• PROBLEM REQUIREMENTS:
After finding the line with "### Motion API" in the entries below, retype exactly each line from there through the line with "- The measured", including that final line.

○ ○ ○ ○

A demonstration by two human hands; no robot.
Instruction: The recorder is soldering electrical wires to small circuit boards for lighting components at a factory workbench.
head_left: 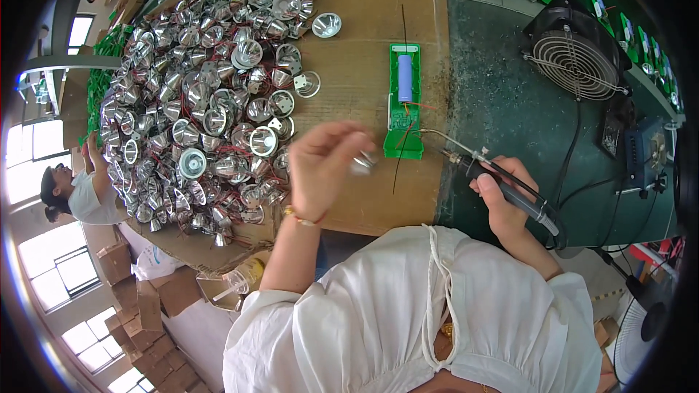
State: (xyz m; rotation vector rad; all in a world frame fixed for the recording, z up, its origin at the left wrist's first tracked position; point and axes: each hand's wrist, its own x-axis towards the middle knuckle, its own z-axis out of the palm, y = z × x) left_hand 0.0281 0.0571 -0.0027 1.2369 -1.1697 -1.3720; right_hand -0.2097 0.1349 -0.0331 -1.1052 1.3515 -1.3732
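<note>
Green circuit board (pixel 403 105) lies at twelve o'clock of the soldering iron (pixel 502 185), gripped by right hand (pixel 506 200); left hand (pixel 320 164) fingers pinch a small silvery part (pixel 362 164).

We see bare cardboard (pixel 349 65) between the heap of silver reflectors (pixel 207 94) on our left and the green board (pixel 403 98), room for a hand to pass. On our right, the dark desk (pixel 495 102) lies open up to the fan (pixel 575 58) and trailing cables (pixel 575 167).

Left hand (pixel 320 167) raised with fingers pinched; right hand (pixel 506 200) closed in a grip.
</note>
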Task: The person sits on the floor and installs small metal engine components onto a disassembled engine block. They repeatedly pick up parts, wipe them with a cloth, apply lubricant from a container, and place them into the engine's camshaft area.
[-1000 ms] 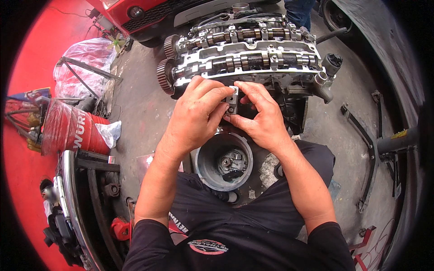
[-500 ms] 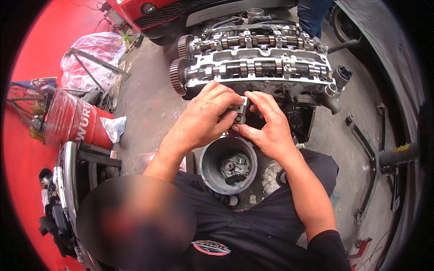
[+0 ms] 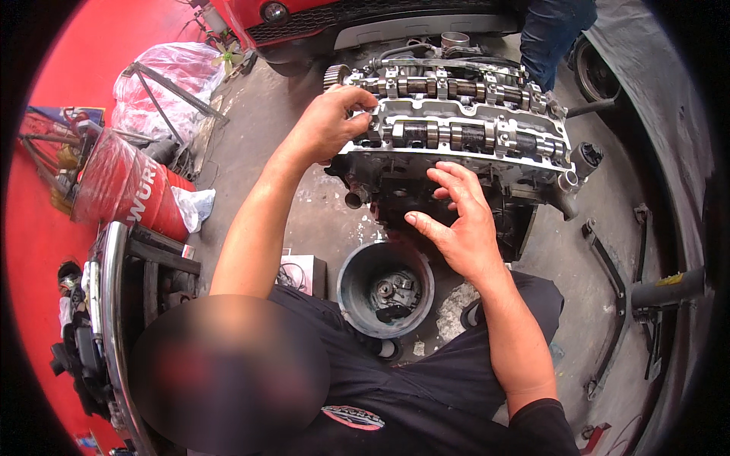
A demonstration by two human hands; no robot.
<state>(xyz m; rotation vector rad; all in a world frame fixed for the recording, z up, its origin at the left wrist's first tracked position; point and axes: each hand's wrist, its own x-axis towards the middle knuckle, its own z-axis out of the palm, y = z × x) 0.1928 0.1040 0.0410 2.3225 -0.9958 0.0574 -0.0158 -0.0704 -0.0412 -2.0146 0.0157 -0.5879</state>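
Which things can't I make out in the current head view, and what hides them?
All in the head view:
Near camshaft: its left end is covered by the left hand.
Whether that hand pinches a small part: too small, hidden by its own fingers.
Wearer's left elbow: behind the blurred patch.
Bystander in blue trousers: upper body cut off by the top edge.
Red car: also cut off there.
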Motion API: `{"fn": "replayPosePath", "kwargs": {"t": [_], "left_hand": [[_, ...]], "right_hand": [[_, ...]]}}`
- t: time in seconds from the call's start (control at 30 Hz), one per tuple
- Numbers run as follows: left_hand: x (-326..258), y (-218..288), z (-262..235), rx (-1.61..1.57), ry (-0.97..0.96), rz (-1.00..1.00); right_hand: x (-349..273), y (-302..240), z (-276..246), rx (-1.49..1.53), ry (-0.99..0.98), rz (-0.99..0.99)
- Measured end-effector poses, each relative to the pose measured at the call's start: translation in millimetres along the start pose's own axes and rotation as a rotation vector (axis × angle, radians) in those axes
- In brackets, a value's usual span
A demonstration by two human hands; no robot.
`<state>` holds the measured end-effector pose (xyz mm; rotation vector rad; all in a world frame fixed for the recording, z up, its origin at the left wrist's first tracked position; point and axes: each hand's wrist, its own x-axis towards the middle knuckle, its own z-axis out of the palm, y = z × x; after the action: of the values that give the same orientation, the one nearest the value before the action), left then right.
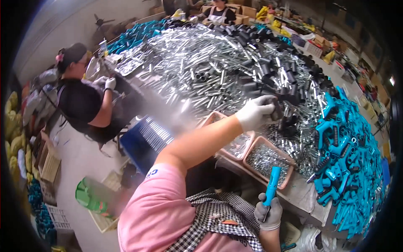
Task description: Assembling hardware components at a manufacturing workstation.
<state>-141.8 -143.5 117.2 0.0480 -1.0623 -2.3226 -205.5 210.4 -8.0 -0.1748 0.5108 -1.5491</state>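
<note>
My left hand (pixel 257 113), in a white glove, reaches across to the front of the heap. Its fingers close round a black plastic sleeve (pixel 277 110) at the edge of a pile of black sleeves (pixel 262 69). Lower down, near my body, my right hand (pixel 270 213), gloved too, grips a teal plastic tool handle (pixel 274 181) held nearly upright. A dark end of it shows below the fingers. Between the hands lies a pink tray (pixel 289 178) of small metal parts (pixel 265 159).
Many metal rods (pixel 210 84) cover the table. Teal plastic handles (pixel 340 155) are heaped at the right. A second pink tray (pixel 247 153) adjoins the first. A blue bin (pixel 136 147) stands at left, near a seated co-worker (pixel 82 92). Another person (pixel 220 14) sits at the far side.
</note>
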Motion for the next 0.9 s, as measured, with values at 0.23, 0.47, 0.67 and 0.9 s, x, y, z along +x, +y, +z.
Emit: {"fn": "replayPosePath", "kwargs": {"t": [0.23, 0.47, 0.67, 0.9], "left_hand": [[-140.5, 38.6, -8.1, -0.229, -0.024, 0.129], [-166.3, 7.3, -7.0, -0.029, -0.020, 0.032], [-195.4, -23.1, 8.7, 0.173, -0.127, -0.328], [-196.6, -59.7, 27.9, -0.048, 0.010, -0.114]], "right_hand": [[40.2, 25.9, 69.3, -0.069, -0.158, 0.209], [42.1, 38.7, 105.0, -0.105, -0.173, 0.189], [35.8, 45.9, 104.1, -0.143, -0.092, 0.170], [50.8, 57.2, 90.2, -0.060, 0.014, 0.385]]}}
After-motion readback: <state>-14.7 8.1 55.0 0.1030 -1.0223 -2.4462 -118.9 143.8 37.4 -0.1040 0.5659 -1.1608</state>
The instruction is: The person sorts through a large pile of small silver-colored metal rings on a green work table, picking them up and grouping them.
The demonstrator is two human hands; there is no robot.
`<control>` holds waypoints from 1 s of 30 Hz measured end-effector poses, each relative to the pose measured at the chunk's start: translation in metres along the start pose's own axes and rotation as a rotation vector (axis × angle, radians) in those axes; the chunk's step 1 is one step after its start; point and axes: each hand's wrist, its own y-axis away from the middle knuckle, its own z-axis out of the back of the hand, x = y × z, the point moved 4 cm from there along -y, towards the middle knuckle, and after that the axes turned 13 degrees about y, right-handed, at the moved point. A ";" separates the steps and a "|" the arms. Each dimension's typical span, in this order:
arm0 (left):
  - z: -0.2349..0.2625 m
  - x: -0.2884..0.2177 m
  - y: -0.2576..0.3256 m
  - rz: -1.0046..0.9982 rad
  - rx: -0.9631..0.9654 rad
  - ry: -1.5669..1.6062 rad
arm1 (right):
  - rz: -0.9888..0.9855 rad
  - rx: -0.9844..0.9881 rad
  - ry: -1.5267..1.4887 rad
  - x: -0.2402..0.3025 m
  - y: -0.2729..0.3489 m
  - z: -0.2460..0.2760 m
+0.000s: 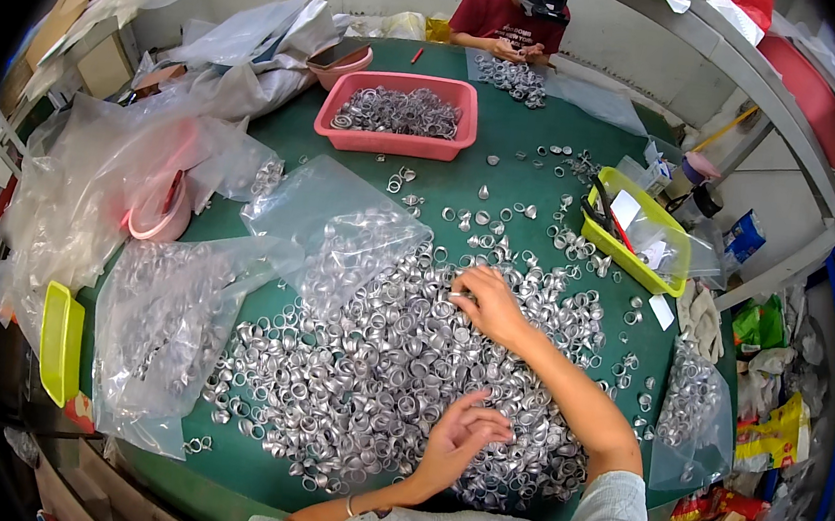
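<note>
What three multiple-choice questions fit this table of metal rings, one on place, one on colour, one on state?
1. Where does the right hand rest?
A. on the heap of metal rings
B. in the yellow tray
C. on a plastic bag
2. What colour is the basket of rings?
A. blue
B. pink
C. white
3. How is the left hand?
A. a fist
B. flat
C. palm up, fingers curled

A: it touches the far side of the heap.
B: its rim is pink.
C: its open palm faces up.
</note>
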 end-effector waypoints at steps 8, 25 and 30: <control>0.020 -0.019 0.001 -0.008 -0.184 0.260 | 0.094 0.570 -0.654 0.055 0.036 0.037; 0.009 -0.017 0.003 0.248 0.069 -0.155 | -0.170 0.191 -0.033 -0.022 -0.022 -0.017; 0.008 -0.014 0.003 0.259 0.104 -0.169 | 0.042 0.052 -0.032 0.012 -0.035 -0.026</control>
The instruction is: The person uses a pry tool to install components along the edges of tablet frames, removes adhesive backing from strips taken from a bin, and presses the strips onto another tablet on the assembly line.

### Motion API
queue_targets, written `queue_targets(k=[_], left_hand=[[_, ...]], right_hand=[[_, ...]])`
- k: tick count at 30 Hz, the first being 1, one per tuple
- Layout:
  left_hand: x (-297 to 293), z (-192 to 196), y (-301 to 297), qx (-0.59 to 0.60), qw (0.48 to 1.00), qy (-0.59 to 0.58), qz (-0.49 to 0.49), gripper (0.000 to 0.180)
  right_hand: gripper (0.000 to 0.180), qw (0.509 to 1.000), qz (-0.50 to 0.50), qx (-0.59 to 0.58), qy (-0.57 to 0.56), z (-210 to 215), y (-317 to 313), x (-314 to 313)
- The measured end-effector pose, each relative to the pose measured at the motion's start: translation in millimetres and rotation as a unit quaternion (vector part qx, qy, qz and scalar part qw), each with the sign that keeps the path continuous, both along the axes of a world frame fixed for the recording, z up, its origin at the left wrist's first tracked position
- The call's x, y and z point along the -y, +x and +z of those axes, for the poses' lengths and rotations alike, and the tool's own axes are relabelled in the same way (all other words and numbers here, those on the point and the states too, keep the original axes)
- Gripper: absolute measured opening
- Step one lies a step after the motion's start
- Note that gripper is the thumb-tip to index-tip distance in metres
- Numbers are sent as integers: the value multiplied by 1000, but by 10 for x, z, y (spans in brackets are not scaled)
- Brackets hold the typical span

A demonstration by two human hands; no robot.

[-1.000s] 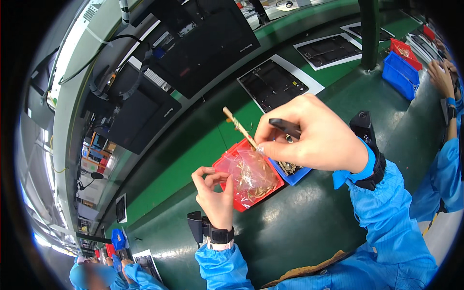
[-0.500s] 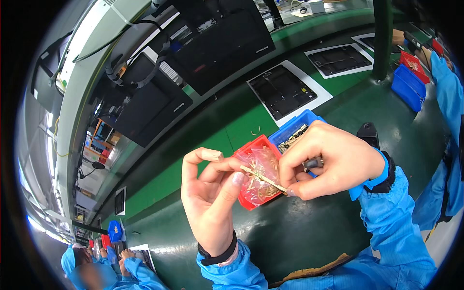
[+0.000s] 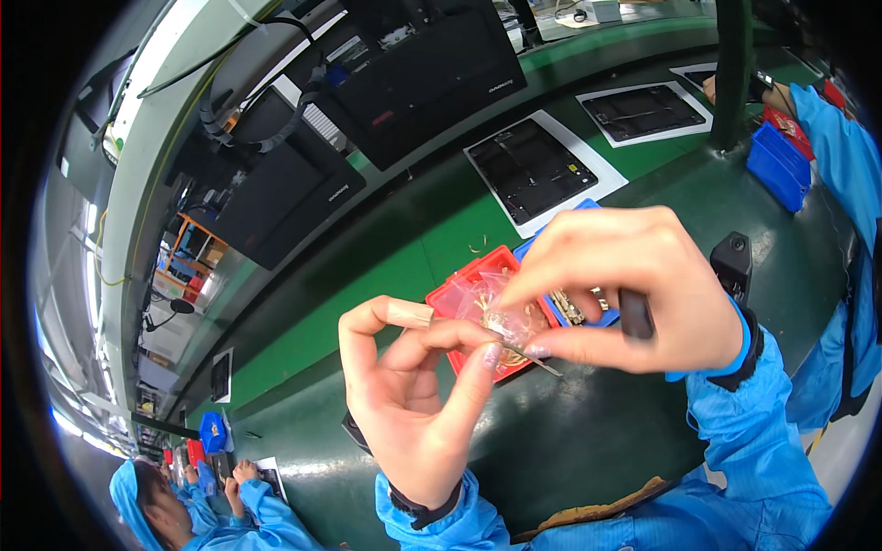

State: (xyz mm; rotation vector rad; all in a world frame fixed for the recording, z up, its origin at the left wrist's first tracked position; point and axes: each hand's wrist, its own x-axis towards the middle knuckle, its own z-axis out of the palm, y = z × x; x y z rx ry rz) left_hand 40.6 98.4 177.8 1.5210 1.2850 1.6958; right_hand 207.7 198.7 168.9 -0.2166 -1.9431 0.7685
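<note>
Near the middle of the view, my left hand (image 3: 413,404) pinches a thin narrow strip (image 3: 544,364) between thumb and forefinger. The strip is seen nearly edge-on, sticking out to the right. My right hand (image 3: 643,266) is slightly blurred; its thumb tip is beside the strip, and its forefinger is raised apart from the thumb. A small black piece (image 3: 636,315) is tucked in the curled fingers of that hand. Below both hands stands a red bin (image 3: 445,297) with a clear plastic bag (image 3: 476,298) of small tan pieces. A blue bin (image 3: 606,320) with metallic parts (image 3: 568,308) is partly hidden by my right hand.
Black panels (image 3: 528,174) lie on white sheets across the green bench. Dark monitors (image 3: 418,92) hang at the back. A black device (image 3: 732,262) stands by my right wrist. Another blue bin (image 3: 779,165) and a co-worker's sleeve (image 3: 836,151) are right; another person (image 3: 152,505) works lower left.
My right hand's forefinger and thumb have parted and come off the strip's end. The strip has turned from its pale flat side to nearly edge-on, still in my left pinch.
</note>
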Motion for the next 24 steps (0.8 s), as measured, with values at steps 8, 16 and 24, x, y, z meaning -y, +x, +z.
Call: queue_targets(k=[8,16,24], left_hand=[[58,4,31,39,998,-30,-37,49],[88,3,29,29,998,-23,-51,50],[104,0,66,-76,997,11,29,46]], right_hand=[[22,993,-42,1,110,-20,-6,114],[20,994,-26,-43,98,-37,-38,138],[20,997,-26,-16,64,3,-22,141]])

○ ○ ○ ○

• RESPONSE:
### Motion API
queue_targets, written `queue_targets(k=[_], left_hand=[[_, ...]], right_hand=[[_, ...]])`
- k: tick count at 30 Hz, the first being 1, one per tuple
- Layout:
  left_hand: x (-297 to 293), z (-192 to 196), y (-301 to 297), qx (-0.59 to 0.60), qw (0.48 to 1.00), qy (-0.59 to 0.58), qz (-0.49 to 0.49), gripper (0.000 to 0.180)
  right_hand: gripper (0.000 to 0.180), qw (0.509 to 1.000), qz (-0.50 to 0.50), qx (-0.59 to 0.58), qy (-0.57 to 0.56), z (-210 to 215), y (-317 to 313), x (-314 to 313)
- The measured end-effector pose, each relative to the pose measured at the motion's start: translation in millimetres and rotation as a unit quaternion (vector part qx, qy, qz and scalar part qw), each with the sign that keeps the path continuous, both along the axes of a world frame fixed for the recording, z up, its origin at the left wrist's first tracked position

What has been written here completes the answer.